Camus' Algerians stubbornly hang out to the "thought that everything still was possible to them" and "fancied themselves free" as their neighbours fell ill. They too would be flocking to Bondi Beach or wishing the football season had not been suspended. Then the gates of the town are locked, all correspondence with the outside world forbidden, and the locals abandoned to "drastic, clear-cut deprivation". At this stage the plague remains a bogey man or a bad dream; "a pestilence isn't a thing made to man's measure". They are stranded, the people of Oran, without Zoom, smartphones, Skype for business or any idea of life beyond the walls.

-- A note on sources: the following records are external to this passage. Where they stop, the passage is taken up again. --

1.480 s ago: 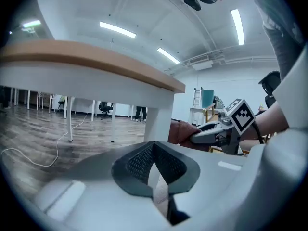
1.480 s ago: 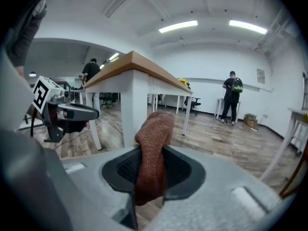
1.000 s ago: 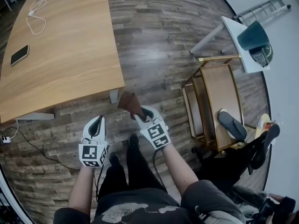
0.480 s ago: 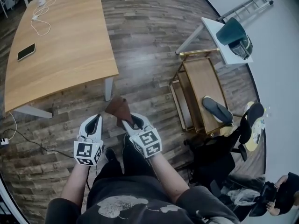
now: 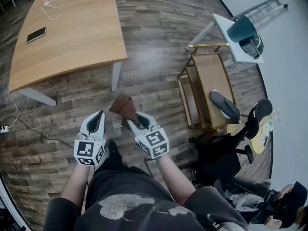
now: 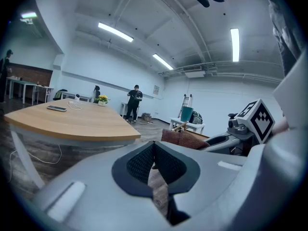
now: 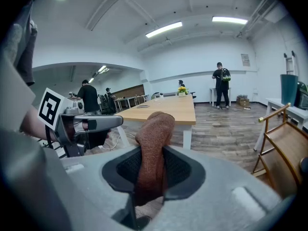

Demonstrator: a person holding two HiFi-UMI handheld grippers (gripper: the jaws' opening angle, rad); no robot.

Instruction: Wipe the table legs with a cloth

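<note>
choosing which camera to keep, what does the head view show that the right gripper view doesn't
Only the head view: the black-and-white marker cube on the right gripper. Only the right gripper view: the ceiling strip lights and a person standing by the far wall. Both: the light wooden table, the rust-brown cloth that the right gripper holds, and the left gripper.

Bright, even light from ceiling strips (image 6: 115, 32); strong fisheye warp, dark corners.
</note>
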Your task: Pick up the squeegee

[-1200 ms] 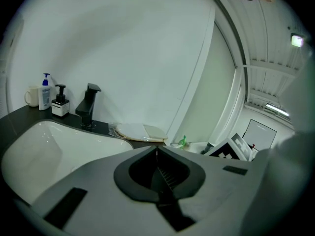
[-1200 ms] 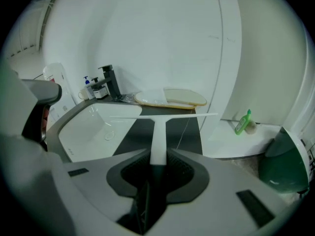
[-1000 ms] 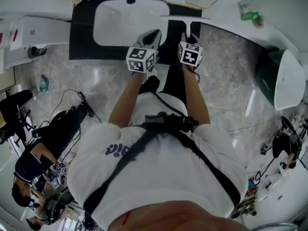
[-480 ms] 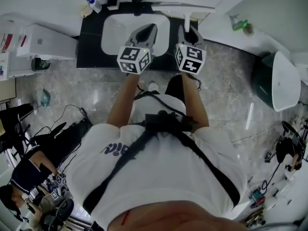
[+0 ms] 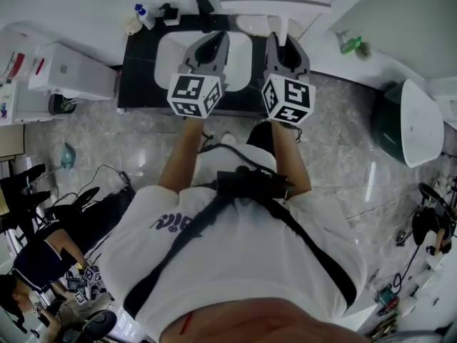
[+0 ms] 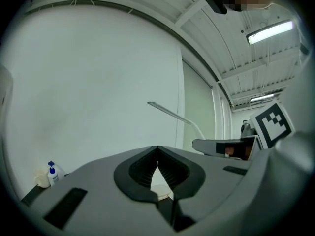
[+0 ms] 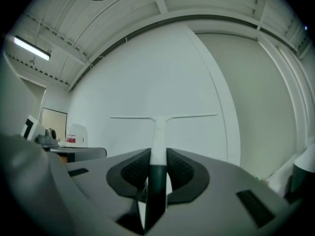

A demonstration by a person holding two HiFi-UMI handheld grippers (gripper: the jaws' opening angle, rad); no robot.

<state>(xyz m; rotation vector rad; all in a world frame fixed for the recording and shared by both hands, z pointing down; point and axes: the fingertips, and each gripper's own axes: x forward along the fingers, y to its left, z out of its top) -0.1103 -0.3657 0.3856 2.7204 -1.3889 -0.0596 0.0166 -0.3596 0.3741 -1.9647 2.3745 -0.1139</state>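
The right gripper [image 7: 158, 156] clamps the white squeegee [image 7: 161, 118] by its handle (blade crosswise at frame centre), while the left gripper [image 6: 157, 154] is pinched together, empty.

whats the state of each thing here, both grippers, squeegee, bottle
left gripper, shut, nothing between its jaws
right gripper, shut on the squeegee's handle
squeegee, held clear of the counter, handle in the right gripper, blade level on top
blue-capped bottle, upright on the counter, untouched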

We have not succumbed to casual sex and hard drinking as did survivors of the Black Death (or some Londoners during the Blitz). Some of us have heeded Camus' recommendations for mastering disaster, which emphasise love, service and understanding as cardinal virtues. Nobody stood in the streets of Oran to applaud Camus' laconic doctor hero, but they should have.
As for the sick, Camus maintains that they wrapped "themselves up in their malady with a sort of bemused hostility". Now those ill among us might demand more sympathy, even if Camus' "Isolation Camp" looks a bit like a nightmare version of a nursing home in lock-down. On our good days, we might hope that Australia is still small and insular enough for us to care when our compatriots are sick and cry when they die.
- Mark Thomas is a Canberra-based writer.